I wrote this post last year, but didn’t finish it in time to post it by Easter 2019. I post it this Easter with a few edits and an extra section.
Easter 2019
On Friday night [last April], as a [now former] coworker and I walked to the parking lot, she pointed out a willow tree whose leaves were beginning to come out. They were a bright yellow-green, hanging with a long, curtain-like elegance. “You can always tell where water is, when you see a willow,” she said. “You would not believe how much they need.”
A few years ago, I attended a women’s retreat in which one speaker walked through Jeremiah 17:7-8 (ESV):
Blessed is the man who trusts in the LORD,
whose trust is the LORD.
He is like a tree planted by water,
that sends out its roots by the stream,
and does not fear when heat comes,
for its leaves remain green,
and is not anxious in the year of drought,
for it does not cease to bear fruit.
The speaker emphasized how the tree spread out its roots to the water before the season of drought, so that when suffering came, it was ready.
When I studied the book of John in a women’s Bible study [two years ago], Jesus’s words in John 7:37 had a sweet ring to them:
On the last day of the feast, the great day, Jesus stood up and cried out, ‘If anyone thirsts, let him come to me and drink. Whoever believes in me, as the Scripture has said, ‘Out of his heart will flow rivers of living water.’
It’s Easter Sunday: the natural companion of Christmas Day, but with a special grief and joy Christmas only promised. Christmas is a blaze of joy in the dark of winter, Christ entering the world as a child; something to be wildly excited over, as children usually are. Easter is the beautiful, terrible time when Christ entered suffering and death as an adult, something to grieve about (that He suffered) but glory in all the more. Easter is Christmas grown up.
I’m more and more assured of one thing: the only way to live a good life (good – but no life is perfect) is to love God, trust Him, and obey Him. If I can be deeply rooted in His goodness, drawing on the wellspring of living water, then I can survive anything.
Easter 2020
Where there is a willow, there is water. I am a year older than when I drafted the words above, sitting here in awe of all God has given me in 12 months. Now, I think the water metaphor I used above was somewhat simplistic, underdeveloped, but I’ll continue it: God has led me beside still waters, this year, shepherding me to a greener valley than I imagined.
Now, I can give you more context for last year’s post. Last Easter was an uncertain time: I was considering either moving up to Portland, Maine, changing jobs, or applying to grad school. I was tired of my long commute, tired of being lonely and isolated, longing for community and meaningful work and direction.
One morning, light rain fell as I started driving up 95 North to Portland. At one point, I changed lanes and felt my car slide a little: the light rain was slowly turning to ice as I drove north. Eventually, I reached a row of red tail lights slowly shifting into the right lane: we finally crawled past a semi truck lying on its side, blocking the two left lanes, the guard rails between the sides of the highway smashed into curves beside it. A few minutes later, I passed a white minivan lying on its roof on the right side of the road.

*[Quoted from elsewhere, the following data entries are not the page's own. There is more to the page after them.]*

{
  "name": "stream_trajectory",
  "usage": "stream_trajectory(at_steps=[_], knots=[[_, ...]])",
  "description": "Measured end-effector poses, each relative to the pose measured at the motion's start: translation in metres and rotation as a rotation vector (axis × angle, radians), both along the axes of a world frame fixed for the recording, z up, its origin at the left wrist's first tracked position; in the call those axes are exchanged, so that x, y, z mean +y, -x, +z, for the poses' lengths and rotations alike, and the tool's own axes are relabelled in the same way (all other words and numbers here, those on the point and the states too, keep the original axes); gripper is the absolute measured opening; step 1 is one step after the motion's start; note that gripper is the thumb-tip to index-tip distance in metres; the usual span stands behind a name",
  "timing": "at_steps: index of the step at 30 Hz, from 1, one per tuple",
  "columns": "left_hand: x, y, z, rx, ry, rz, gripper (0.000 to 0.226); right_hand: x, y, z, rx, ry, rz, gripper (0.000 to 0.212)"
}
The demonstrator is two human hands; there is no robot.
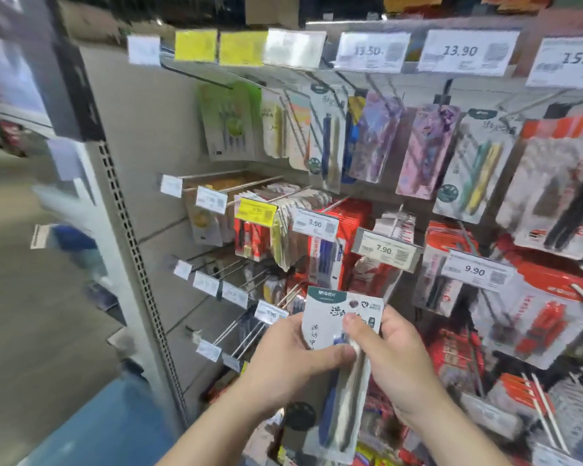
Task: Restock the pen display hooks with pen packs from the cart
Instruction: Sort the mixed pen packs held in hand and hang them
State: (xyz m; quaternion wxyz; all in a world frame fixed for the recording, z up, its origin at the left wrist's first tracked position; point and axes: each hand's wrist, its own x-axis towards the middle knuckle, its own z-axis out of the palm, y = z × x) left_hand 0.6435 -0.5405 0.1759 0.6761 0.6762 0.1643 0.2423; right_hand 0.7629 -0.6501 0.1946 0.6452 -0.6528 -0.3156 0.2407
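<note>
A white pen pack (330, 314) with a dark green header and a blue pen inside is held upright in front of the display at lower centre. My left hand (293, 351) grips its left edge with the thumb across the front. My right hand (387, 351) pinches its right side, fingers curled over the card. Bare metal hooks (239, 338) with small price tags stick out just left of the pack. Matching white and green packs (323, 129) hang on an upper hook.
The pegboard display holds several hooks of red pen packs (549, 304) at right and purple packs (424, 153) above. Price labels (458, 52) line the top rail. A grey shelf upright (128, 213) borders the left side, with the aisle floor beyond.
</note>
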Motion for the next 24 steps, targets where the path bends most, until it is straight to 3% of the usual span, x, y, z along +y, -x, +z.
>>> stream_trajectory(at_steps=[8,11,14,20,24], knots=[[0.069,0.041,0.009,0.004,0.006,0.008,0.023,0.080,0.039,0.010,0.048,-0.050,0.026,0.013],[0.098,0.056,0.019,-0.016,0.004,0.025,0.033,0.110,0.058,0.013,0.032,-0.060,0.023,0.016],[0.128,0.070,0.026,-0.010,-0.024,0.082,0.013,0.139,0.075,0.016,0.053,-0.100,0.025,0.011],[0.175,0.088,0.041,-0.068,-0.029,0.032,0.017,0.181,0.097,0.034,0.022,-0.125,-0.004,0.024],[0.198,0.093,0.050,-0.079,-0.022,0.031,0.017,0.199,0.107,0.043,0.037,-0.149,-0.011,0.020]])
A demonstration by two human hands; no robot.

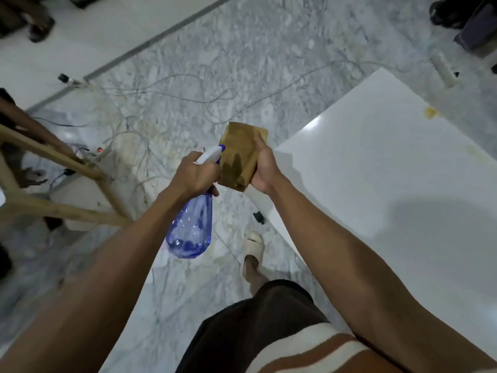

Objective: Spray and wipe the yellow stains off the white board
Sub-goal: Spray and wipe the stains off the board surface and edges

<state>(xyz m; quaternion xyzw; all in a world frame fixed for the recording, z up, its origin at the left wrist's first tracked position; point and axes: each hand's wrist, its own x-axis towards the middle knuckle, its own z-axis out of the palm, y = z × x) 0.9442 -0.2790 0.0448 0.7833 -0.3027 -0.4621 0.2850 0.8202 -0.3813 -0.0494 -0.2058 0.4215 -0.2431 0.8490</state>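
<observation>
My left hand [195, 175] grips the neck of a clear blue spray bottle [191, 227] with a white and blue nozzle, which points at a folded brown cloth [242, 154]. My right hand [265, 168] holds that cloth upright by its right edge; a darker wet patch shows on its lower half. Both hands are over the floor, just left of the white board [390, 168]. A yellow stain [430, 112] sits near the board's far edge, and a fainter yellowish smear [473, 152] lies to its right.
Thin cables [172, 103] sprawl over the marble floor ahead. A wooden frame [61, 162] stands at the left beside a power strip with a red light [100, 150]. A white roll [442, 68] lies beyond the board. My foot in a white slipper [254, 246] is beside the board's edge.
</observation>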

I was an hour late to work and had a stress-headache. Over the next few hours, big, wet snowflakes fell on the city square outside, muffling the gray pavement and statue in the center. I typed the day away, prayed, and waited.
Three months later, at the end of July, I drove down a highway lined with golden black-eyed susans with a new job, new apartment, new roommate, and a new life.
I don’t write this story because it proves that God always wants to make us happy. This is Resurrection Sunday, when we remember the Messiah making peace by the blood of His cross. Our ultimate purpose is His glory – but He glorifies Himself in acts of grace to us in our present lives (like new jobs) as well as in eternity.
Where a willow is, there is water. In Scripture, water does two things: it represents life (eternal life) and cleansing. The Resurrection is Christ giving Himself for us so that we can be cleansed and have eternal life.
Living water…Good Shepherd…Savior. These eternal truths reveal themselves in my small, brief, mortal days as blessing and guidance; I am sustained by the wellspring of the author of Life, who died, was buried, and rose again.
As believers, we are willows. Glory!